A verbatim copy of all the data is required; the pictures should not appear in it.

* Data below
'''

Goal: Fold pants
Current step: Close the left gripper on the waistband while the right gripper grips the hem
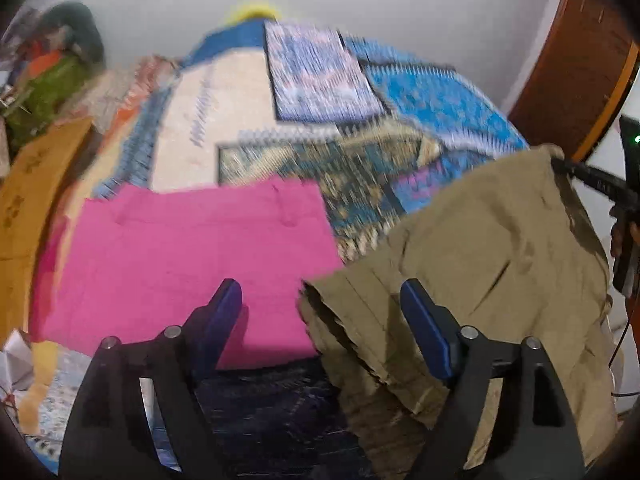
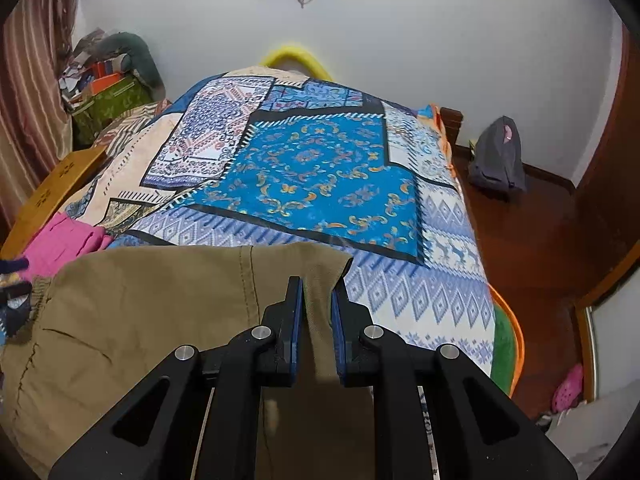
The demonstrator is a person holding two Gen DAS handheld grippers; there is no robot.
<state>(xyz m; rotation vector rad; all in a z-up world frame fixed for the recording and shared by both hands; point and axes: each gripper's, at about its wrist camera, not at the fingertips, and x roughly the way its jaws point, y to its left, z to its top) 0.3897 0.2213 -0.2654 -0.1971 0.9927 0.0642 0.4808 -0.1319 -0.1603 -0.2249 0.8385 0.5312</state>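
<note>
Khaki pants lie on the patterned bed; they also show in the left wrist view, bunched and lifted at the right. My right gripper is shut on a fold of the khaki pants near their right edge. It shows in the left wrist view holding the pants' upper corner. My left gripper is open and empty, its blue pads spread above the seam between the khaki pants and a folded pink garment. The left wrist view is motion-blurred.
The bed's blue patchwork cover stretches ahead. The pink garment lies at the bed's left. A dark blue garment lies under my left gripper. A wooden board borders the left; a grey backpack sits on the floor.
</note>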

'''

* Result of the exercise
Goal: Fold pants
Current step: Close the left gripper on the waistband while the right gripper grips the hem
The demonstrator is a person holding two Gen DAS handheld grippers; there is no robot.
<state>(xyz m; rotation vector rad; all in a z-up world frame fixed for the recording and shared by both hands; point and axes: each gripper's, at about its wrist camera, not at the fingertips, and x roughly the way its jaws point, y to its left, z to its top) 0.3897 0.2213 -0.2654 -0.1971 0.9927 0.0642 0.4808 -0.1319 -0.1603 -0.2249 0.8385 0.5312</state>
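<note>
Khaki pants lie on the patterned bed; they also show in the left wrist view, bunched and lifted at the right. My right gripper is shut on a fold of the khaki pants near their right edge. It shows in the left wrist view holding the pants' upper corner. My left gripper is open and empty, its blue pads spread above the seam between the khaki pants and a folded pink garment. The left wrist view is motion-blurred.
The bed's blue patchwork cover stretches ahead. The pink garment lies at the bed's left. A dark blue garment lies under my left gripper. A wooden board borders the left; a grey backpack sits on the floor.
</note>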

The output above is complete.